Paired Horse and PIE breakup

Paul Kekai Manansala kekai at JPS.NET
Fri Nov 6 09:36:25 UTC 1998


Miguel Carrasquer Vidal wrote:
>
> Paul Kekai Manansala <kekai at JPS.NET> wrote:
>
> >We don't know for sure what the original Scythians spoke.  Some of the
> >Scythian vocabulary given by Herodotus has been analyzed as Altaic.
>
> Herodotus isn't very explicit about the Scythian vocabulary, and some
> of the things he claims are almost certainly bogus, like his
> explanation of the name "Arimaspians" as from Scythian <arima> "one"
> and <spou> "eye", which can be neither Ossetian ("one" = <yu>, "eye"
> = <ca"st>) nor Turkic ("one" = <bir>, "eye" = <go"r> ~ <go"z>), nor
> any other known Eurasian language at all (I've checked Mark
> Rosenfelder's numbers pages and was unable to find any language with
> a word for "one" similar to *<arima>).

You have to be careful. There may be other words that signify "one"
such as "single" in English.

I'd say the word
> "Arimaspians" sounds very much as if it contains Iranian <aspa>
> "horse".
>
> We know that before the first documented Turkic presence in Central
> Asia (8th. century Orkhon inscriptions, and before that a 6th century
> Turkic document in Sogdian script found in Mongolia), most of the
> languages spoken in Central Asia ("Russian" and "Chinese" Turkestan)
> were Iranian.  There is a large number of Sogdian, Saka-Khotanese and
> Old Khwarezmian documents that testify to this.

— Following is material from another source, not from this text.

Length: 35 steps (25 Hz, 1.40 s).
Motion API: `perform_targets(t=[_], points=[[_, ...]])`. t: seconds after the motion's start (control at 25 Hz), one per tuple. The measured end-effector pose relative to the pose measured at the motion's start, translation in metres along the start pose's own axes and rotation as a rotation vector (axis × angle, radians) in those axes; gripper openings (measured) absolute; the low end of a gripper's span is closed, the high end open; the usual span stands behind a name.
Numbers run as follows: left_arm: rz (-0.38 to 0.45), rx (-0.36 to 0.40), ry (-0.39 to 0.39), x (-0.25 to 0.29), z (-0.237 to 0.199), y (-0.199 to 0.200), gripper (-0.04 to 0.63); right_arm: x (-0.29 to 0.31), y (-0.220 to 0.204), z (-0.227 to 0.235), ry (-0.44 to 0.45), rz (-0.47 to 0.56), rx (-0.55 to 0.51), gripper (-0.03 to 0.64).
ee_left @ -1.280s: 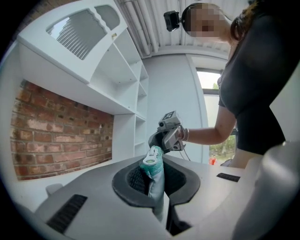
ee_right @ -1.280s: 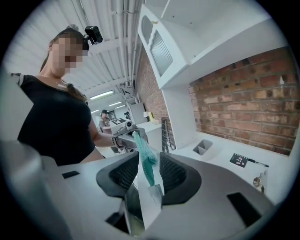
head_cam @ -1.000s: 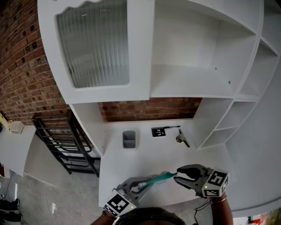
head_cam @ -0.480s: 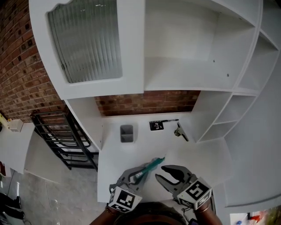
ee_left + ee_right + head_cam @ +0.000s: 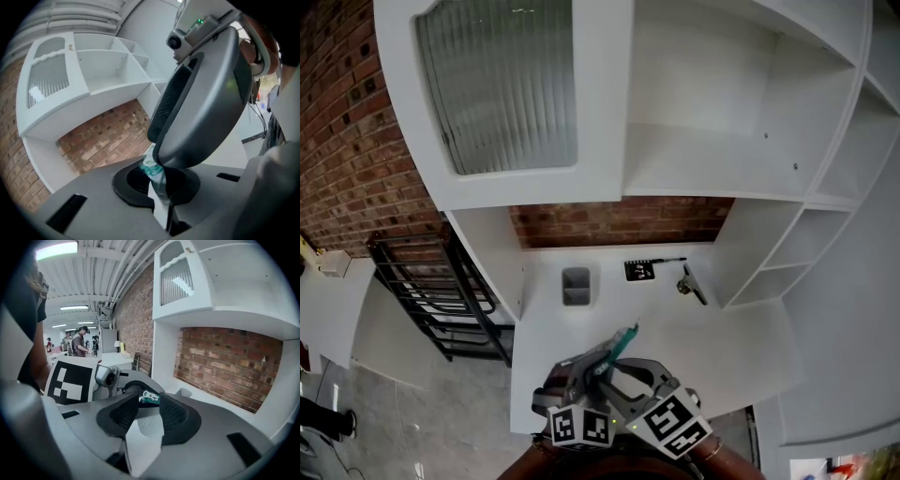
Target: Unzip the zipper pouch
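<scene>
The pouch (image 5: 152,168), clenched in my left tongs (image 5: 161,194), seems light and floppy, so my released right tongs (image 5: 149,409) should take its small zipper pull (image 5: 151,397).

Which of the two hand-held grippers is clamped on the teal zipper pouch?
The left hand-held gripper: its jaws are shut on the teal zipper pouch, while the right hand-held gripper has its jaws apart, pressing on nothing.
</scene>
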<state>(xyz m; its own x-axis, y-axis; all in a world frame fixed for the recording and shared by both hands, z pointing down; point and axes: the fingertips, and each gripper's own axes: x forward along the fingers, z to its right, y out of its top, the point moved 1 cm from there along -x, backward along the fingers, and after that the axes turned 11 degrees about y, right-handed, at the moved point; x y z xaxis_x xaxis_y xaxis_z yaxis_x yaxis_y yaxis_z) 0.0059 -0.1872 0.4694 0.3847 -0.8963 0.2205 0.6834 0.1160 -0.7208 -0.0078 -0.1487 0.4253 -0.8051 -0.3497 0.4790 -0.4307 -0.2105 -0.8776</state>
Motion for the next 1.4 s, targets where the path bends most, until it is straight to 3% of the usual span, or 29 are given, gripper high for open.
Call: perform_targets(t=[0.2, 0.48, 0.6, 0.64, 1.0, 1.08, 1.4], points=[[-0.028, 0.032, 0.039, 0.004, -0.006, -0.004, 0.011, 0.013, -0.002, 0.003, -0.032, -0.064, -0.014, 0.138], [-0.075, 0.161, 0.027, 0.007, 0.005, -0.023, 0.011, 0.029, -0.009, 0.004, -0.048, -0.165, -0.066, 0.138], [-0.083, 0.204, 0.035, 0.008, 0.004, -0.025, 0.011, 0.033, -0.010, 0.007, -0.068, -0.160, -0.038, 0.129], [-0.081, 0.213, 0.036, 0.008, 0.005, -0.025, 0.011, 0.033, -0.011, 0.008, -0.075, -0.153, -0.020, 0.097], [-0.052, 0.128, 0.040, 0.003, 0.005, -0.020, 0.011, 0.022, -0.011, 0.007, -0.030, -0.064, 0.121, 0.090], [-0.053, 0.115, 0.034, 0.002, 0.005, -0.022, 0.011, 0.017, -0.012, 0.008, -0.045, -0.049, 0.137, 0.013], [-0.049, 0.146, 0.007, 0.000, 0.014, -0.025, 0.011, 0.013, -0.027, 0.013, 0.005, -0.008, 0.250, 0.011]])
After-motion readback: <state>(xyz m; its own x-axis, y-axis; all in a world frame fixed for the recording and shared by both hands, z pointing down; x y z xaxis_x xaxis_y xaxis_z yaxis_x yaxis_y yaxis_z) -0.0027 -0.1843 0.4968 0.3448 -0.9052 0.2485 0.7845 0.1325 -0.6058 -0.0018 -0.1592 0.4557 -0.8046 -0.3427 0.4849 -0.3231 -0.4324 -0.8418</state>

No, you can't tell what people spoke by a few recovered documents.
For example, there are many old tombstones in insular Southeast Asia
with Arabic inscriptions.  Yet these do not indicate the language spoken
by the people.  Likewise you can find plenty of evidence of Arabic
right after the Arab invasion of Central Asia. The Sakas who invaded
India quickly adopted Indic languages; the Parthians adopted Persian;
the Mongols of Samarkand adopted Turkish, etc., etc.

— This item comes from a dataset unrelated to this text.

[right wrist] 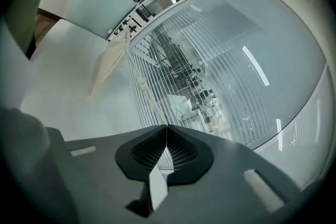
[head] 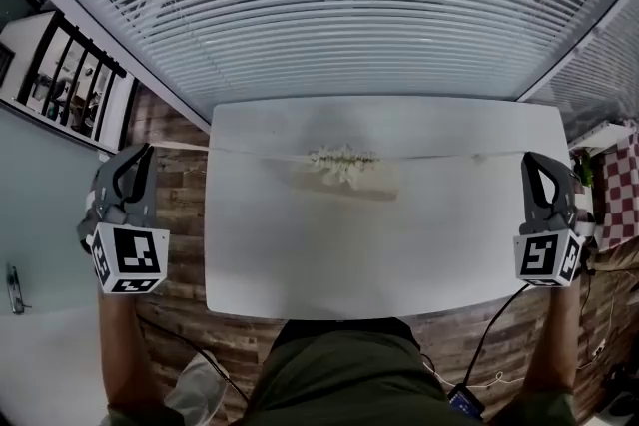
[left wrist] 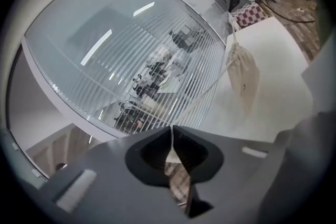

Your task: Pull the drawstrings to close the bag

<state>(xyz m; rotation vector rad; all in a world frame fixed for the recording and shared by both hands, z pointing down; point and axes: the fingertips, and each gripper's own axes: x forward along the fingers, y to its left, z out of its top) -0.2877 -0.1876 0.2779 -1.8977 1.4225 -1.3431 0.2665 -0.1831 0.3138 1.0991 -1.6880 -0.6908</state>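
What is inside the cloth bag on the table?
The bag lies on the white table, mouth gathered shut. Only beige cloth shows; any contents are covered by it.

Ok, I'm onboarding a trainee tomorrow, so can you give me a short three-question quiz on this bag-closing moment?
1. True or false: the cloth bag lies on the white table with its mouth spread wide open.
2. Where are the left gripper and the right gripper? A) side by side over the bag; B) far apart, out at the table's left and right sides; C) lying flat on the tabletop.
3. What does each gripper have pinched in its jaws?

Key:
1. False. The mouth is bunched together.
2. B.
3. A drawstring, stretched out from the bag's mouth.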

What is more important to me is that Iranians that we know of with
certainty were far from the Scythians in cultural milieu.  But the
Mongols, Huns, Hsiung-nu, Avars, Kipchaks and the like possessed nearly
identical cultures.

>
> Interpretations of this as Turkic have been attempted, but one can
> equally turn it into Akkadian (as Doerfer has done) or into
> Indo-European (my non-serious shot at it was: *siu:ntete leudhskom,
> po:ng(w)ete ju:s duktom).  Given the inadequacy of the Chinese
> writing system for rendering foreign words, anything's possible.
>

I'm afraid the same thing can be said regarding most of the Iranian
etymologies you have given.  Practically all the words you cited, if
given time and energy, could be linked to Uralic, Altaic or any other
non-IE language.

According to recent archaeological finds, the Scythians had extended all
the way to Mongolia and Siberia.  Do we find Indo-Iranian substratum
influence here?  I think there is plenty of evidence of Uralic and
Altaic (or proto-, pre-) in the region of the Urals and Caucasus.